Work instruction -
Every word of the data below has to be copied faithfully.

Saved entries:
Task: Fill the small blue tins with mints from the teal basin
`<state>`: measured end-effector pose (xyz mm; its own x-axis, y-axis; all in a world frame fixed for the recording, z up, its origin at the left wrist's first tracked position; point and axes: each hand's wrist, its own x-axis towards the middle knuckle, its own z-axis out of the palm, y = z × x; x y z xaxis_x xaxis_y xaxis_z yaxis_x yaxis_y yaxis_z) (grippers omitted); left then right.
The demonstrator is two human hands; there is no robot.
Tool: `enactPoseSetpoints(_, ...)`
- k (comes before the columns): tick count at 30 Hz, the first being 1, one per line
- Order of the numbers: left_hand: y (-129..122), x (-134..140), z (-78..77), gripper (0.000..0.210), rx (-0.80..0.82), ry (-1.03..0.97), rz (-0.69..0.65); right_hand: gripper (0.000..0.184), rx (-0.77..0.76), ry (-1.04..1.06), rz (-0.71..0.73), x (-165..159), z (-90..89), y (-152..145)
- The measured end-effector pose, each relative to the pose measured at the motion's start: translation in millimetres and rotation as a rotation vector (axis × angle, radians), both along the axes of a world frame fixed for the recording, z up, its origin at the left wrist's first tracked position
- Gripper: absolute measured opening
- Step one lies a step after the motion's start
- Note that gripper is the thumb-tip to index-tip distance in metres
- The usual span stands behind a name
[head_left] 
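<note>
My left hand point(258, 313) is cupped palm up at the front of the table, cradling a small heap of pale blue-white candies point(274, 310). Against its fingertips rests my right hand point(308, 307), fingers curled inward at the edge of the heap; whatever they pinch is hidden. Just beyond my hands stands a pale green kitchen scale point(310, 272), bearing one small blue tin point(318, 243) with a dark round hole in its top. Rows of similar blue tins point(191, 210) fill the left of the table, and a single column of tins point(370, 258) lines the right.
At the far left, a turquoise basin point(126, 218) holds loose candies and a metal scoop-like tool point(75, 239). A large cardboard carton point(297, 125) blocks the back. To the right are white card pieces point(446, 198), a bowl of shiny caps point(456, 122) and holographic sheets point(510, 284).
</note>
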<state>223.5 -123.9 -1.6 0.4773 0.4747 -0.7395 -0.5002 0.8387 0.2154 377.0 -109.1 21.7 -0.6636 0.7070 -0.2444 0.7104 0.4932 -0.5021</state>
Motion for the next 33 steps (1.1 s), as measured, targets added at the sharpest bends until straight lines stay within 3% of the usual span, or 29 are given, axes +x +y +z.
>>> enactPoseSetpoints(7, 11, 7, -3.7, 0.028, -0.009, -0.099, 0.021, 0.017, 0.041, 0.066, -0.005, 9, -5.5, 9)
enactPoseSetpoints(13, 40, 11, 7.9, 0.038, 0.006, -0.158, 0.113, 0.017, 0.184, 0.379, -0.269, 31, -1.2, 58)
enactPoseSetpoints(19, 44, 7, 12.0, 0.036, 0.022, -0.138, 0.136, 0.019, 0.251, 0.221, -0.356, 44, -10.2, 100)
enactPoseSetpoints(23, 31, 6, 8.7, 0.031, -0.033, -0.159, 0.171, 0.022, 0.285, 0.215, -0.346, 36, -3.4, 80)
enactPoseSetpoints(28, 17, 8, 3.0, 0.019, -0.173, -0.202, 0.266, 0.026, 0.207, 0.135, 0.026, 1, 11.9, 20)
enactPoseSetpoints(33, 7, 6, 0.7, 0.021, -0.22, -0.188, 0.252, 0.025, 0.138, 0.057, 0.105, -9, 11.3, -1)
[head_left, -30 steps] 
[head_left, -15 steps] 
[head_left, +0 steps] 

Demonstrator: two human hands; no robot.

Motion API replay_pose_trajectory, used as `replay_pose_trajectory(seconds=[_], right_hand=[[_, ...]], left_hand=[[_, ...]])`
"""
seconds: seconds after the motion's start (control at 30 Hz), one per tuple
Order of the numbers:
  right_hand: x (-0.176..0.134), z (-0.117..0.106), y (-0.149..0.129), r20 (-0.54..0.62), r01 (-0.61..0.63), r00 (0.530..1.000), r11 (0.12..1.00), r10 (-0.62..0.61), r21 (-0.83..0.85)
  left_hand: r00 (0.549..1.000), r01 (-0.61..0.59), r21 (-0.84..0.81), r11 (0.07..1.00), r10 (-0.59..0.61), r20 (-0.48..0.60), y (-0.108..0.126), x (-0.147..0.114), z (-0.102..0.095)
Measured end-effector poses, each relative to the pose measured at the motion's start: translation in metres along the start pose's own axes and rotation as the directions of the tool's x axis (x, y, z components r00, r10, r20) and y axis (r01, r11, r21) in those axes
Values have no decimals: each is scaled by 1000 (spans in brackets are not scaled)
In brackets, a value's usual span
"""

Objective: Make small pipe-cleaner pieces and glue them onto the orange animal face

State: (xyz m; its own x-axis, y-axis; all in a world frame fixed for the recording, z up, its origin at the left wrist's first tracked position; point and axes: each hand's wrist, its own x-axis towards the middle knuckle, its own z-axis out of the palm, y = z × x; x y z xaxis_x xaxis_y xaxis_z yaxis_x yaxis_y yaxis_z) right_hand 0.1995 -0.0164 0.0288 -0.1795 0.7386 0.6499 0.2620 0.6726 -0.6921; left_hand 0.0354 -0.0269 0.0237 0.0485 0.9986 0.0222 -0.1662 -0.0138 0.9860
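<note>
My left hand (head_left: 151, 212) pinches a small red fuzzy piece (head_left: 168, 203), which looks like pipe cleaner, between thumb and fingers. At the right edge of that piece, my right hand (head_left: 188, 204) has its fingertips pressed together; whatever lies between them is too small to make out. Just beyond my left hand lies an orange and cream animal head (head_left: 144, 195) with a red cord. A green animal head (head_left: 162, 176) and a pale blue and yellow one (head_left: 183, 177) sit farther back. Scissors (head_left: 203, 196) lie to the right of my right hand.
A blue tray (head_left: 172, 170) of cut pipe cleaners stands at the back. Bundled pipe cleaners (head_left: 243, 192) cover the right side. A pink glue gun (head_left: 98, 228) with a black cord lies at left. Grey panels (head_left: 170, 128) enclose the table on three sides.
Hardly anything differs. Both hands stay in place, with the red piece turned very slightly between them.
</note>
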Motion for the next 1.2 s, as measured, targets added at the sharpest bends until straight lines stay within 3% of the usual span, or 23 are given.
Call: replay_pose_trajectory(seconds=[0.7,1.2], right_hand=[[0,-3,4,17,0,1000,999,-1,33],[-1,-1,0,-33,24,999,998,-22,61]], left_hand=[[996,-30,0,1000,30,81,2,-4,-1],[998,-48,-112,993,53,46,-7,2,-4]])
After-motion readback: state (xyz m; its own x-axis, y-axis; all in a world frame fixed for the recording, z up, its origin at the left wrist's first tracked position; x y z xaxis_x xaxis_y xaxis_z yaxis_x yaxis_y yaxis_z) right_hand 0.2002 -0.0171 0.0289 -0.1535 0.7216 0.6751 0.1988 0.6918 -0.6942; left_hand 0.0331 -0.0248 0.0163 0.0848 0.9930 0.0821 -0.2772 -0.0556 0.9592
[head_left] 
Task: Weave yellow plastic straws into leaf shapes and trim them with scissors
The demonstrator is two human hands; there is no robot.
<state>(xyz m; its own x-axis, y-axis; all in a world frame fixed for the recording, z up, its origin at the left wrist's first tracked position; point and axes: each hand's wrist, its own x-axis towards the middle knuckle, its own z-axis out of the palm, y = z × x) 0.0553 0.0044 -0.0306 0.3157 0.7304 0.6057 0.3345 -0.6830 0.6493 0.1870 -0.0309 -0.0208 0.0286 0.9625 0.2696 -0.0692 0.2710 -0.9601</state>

Result of this task -
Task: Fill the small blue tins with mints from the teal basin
`<state>`: measured end-effector pose (xyz mm; its own x-axis, y-axis; all in a world frame fixed for the recording, z up, its origin at the left wrist's first tracked position; point and axes: each hand's wrist, its own x-axis towards the middle knuckle, its own z-axis out of the palm, y = z × x; x y z xaxis_x xaxis_y xaxis_z yaxis_x yaxis_y yaxis_z) (grippers omitted); left then right.
The demonstrator is two human hands; there is no robot.
Tool: `enactPoseSetpoints(_, ...)`
- k (comes before the columns): tick count at 30 Hz, the first being 1, one per line
- Order of the numbers: left_hand: y (-129..122), x (-134..140), z (-78..77), gripper (0.000..0.210), rx (-0.80..0.82), ry (-1.03..0.97), rz (-0.69..0.65); right_hand: gripper (0.000..0.184), rx (-0.77..0.76), ry (-1.04..1.06), rz (-0.71..0.73), x (-165..159), z (-90..89), y (-152..145)
- The measured end-effector pose, each relative to the pose measured at the motion's start: translation in millimetres and rotation as a rotation vector (axis × angle, radians), both along the axes of a world frame fixed for the recording, z up, its origin at the left wrist's first tracked position
- Gripper: absolute measured opening
- Step one lies a step after the motion's start
- Note that gripper is the thumb-tip to index-tip distance in metres
- The usual span stands behind a name
[head_left] 
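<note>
My left hand point(258, 313) is cupped palm up at the front of the table, cradling a small heap of pale blue-white candies point(274, 310). Against its fingertips rests my right hand point(308, 307), fingers curled inward at the edge of the heap; whatever they pinch is hidden. Just beyond my hands stands a pale green kitchen scale point(310, 272), bearing one small blue tin point(318, 243) with a dark round hole in its top. Rows of similar blue tins point(191, 210) fill the left of the table, and a single column of tins point(370, 258) lines the right.
At the far left, a turquoise basin point(126, 218) holds loose candies and a metal scoop-like tool point(75, 239). A large cardboard carton point(297, 125) blocks the back. To the right are white card pieces point(446, 198), a bowl of shiny caps point(456, 122) and holographic sheets point(510, 284).
</note>
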<state>223.5 -123.9 -1.6 0.4773 0.4747 -0.7395 -0.5002 0.8387 0.2154 377.0 -109.1 21.7 -0.6636 0.7070 -0.2444 0.7104 0.4932 -0.5021</state>
Motion for the next 33 steps (1.1 s), as measured, targets added at the sharpest bends until straight lines stay within 3% of the usual span, or 29 are given, axes +x +y +z.
>>> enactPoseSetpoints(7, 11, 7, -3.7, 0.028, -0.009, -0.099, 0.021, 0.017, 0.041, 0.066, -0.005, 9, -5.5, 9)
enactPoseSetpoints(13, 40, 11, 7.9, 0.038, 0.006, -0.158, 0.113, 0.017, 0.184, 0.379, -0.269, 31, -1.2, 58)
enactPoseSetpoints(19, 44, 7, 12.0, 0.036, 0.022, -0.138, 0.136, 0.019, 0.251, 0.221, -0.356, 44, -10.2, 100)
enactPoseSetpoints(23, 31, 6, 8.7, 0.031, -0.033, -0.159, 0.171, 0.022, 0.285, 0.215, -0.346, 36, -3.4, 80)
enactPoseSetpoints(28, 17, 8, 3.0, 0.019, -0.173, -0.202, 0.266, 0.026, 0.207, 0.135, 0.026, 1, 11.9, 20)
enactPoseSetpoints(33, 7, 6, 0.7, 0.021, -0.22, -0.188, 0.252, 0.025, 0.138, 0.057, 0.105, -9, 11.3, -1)
[head_left, -30 steps] 
[head_left, -15 steps] 
[head_left, +0 steps] 

Demonstrator: two human hands; no robot.

Motion API replay_pose_trajectory, used as `replay_pose_trajectory(seconds=[_], right_hand=[[_, ...]], left_hand=[[_, ...]])`
"""
seconds: seconds after the motion's start (control at 30 Hz), one per tuple
Order of the numbers:
  right_hand: x (-0.176..0.134), z (-0.117..0.106), y (-0.149..0.129), r20 (-0.54..0.62), r01 (-0.61..0.63), r00 (0.530..1.000), r11 (0.12..1.00), r10 (-0.62..0.61), r21 (-0.83..0.85)
  left_hand: r00 (0.549..1.000), r01 (-0.61..0.59), r21 (-0.84..0.81), r11 (0.07..1.00), r10 (-0.59..0.61), r20 (-0.48..0.60), y (-0.108..0.126), x (-0.147..0.114), z (-0.102..0.095)
Measured end-effector poses, each relative to the pose measured at the motion's start: translation in metres along the start pose's own axes and rotation as the directions of the tool's x axis (x, y, z components r00, r10, r20) and y axis (r01, r11, r21) in those axes
Values have no decimals: each is scaled by 1000 (spans in brackets are not scaled)
In brackets, a value's usual span
"""

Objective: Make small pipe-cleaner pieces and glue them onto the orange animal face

State: (xyz m; its own x-axis, y-axis; all in a world frame fixed for the recording, z up, its origin at the left wrist's first tracked position; point and axes: each hand's wrist, its own x-axis towards the middle knuckle, its own z-axis out of the palm, y = z × x; x y z xaxis_x xaxis_y xaxis_z yaxis_x yaxis_y yaxis_z) right_hand 0.1995 -0.0164 0.0288 -0.1795 0.7386 0.6499 0.2620 0.6726 -0.6921; left_hand 0.0354 -0.0269 0.0237 0.0485 0.9986 0.0222 -0.1662 -0.0138 0.9860
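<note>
My left hand (head_left: 151, 212) pinches a small red fuzzy piece (head_left: 168, 203), which looks like pipe cleaner, between thumb and fingers. At the right edge of that piece, my right hand (head_left: 188, 204) has its fingertips pressed together; whatever lies between them is too small to make out. Just beyond my left hand lies an orange and cream animal head (head_left: 144, 195) with a red cord. A green animal head (head_left: 162, 176) and a pale blue and yellow one (head_left: 183, 177) sit farther back. Scissors (head_left: 203, 196) lie to the right of my right hand.
A blue tray (head_left: 172, 170) of cut pipe cleaners stands at the back. Bundled pipe cleaners (head_left: 243, 192) cover the right side. A pink glue gun (head_left: 98, 228) with a black cord lies at left. Grey panels (head_left: 170, 128) enclose the table on three sides.
Hardly anything differs. Both hands stay in place, with the red piece turned very slightly between them.
</note>
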Motion for the next 1.2 s, as measured, targets added at the sharpest bends until straight lines stay within 3% of the usual span, or 23 are given.
Call: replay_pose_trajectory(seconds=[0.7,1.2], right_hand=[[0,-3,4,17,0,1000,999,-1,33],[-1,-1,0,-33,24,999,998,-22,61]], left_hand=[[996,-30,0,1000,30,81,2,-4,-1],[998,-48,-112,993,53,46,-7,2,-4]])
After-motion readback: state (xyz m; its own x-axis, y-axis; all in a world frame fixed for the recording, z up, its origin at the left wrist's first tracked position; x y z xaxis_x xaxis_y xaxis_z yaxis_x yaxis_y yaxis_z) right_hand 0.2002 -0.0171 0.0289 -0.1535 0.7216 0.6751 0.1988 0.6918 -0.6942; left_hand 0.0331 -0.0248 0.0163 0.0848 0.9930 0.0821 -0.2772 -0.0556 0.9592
[head_left] 
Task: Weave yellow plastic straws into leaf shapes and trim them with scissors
The demonstrator is two human hands; there is no robot.
<state>(xyz m; its own x-axis, y-axis; all in a world frame fixed for the recording, z up, its origin at the left wrist's first tracked position; point and axes: each hand's wrist, its own x-axis towards the middle knuckle, its own z-axis out of the palm, y = z × x) 0.0553 0.0044 -0.0306 0.3157 0.7304 0.6057 0.3345 -0.6830 0.6493 0.1870 -0.0309 -0.0208 0.0286 0.9625 0.2696 -0.0692 0.2710 -0.9601</state>

Nothing more remains in this exercise.